Changes like curbside pickup, delivery, online shopping or the push to buy local are all changing the way smaller businesses operate, but it may not be their saving grace, Kyle said.

“That will make a little bit of a difference, but not one to save those businesses,” he said.

IN THE MEANTIME

Businesses will eventually have to adapt to changing behaviors, but right now they need federal help, he added.

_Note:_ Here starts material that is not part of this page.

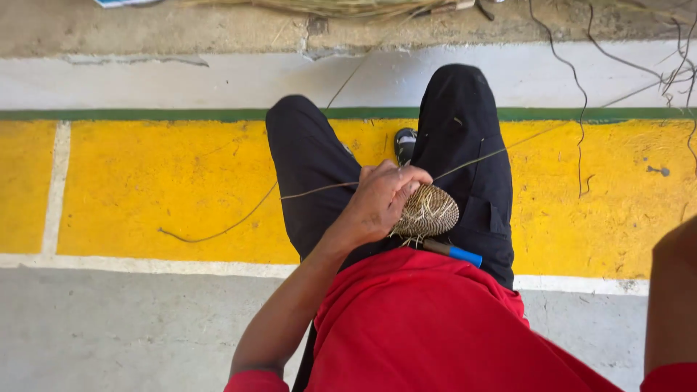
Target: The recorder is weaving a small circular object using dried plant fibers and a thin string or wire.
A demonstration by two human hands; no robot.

“What the federal government does matters a lot here,” Kyle said. “If we get strong federal stimulus after the vaccines are out there, we could see a growth spurt that will happen fairly quickly. If we don’t, then we could see this sort of initial growth. Where that goes after that depends on whether the federal government is supporting the economy and trying to get those people employed and trying to reinvigorate demand.”

Kyle said it will be interesting to see how businesses deal with the pandemic and economy.

“Once they do want to reopen, they’re going to want to get people in their door and they’ll have to use the usual marketing gimmick to do that, but if they’re flying in negative space already, the extent to which they can afford that is going to be limited. So it’s going to be a balancing act for a lot of those small businesses,” Kyle said.

Neiderman said she’s keeping her head high for the future.

“I am the eternal optimist,” she said. “I am praying that we get back to something we can call normal! I think people will continue to be more careful and we will never forget. I think we all just want to feel safe again.”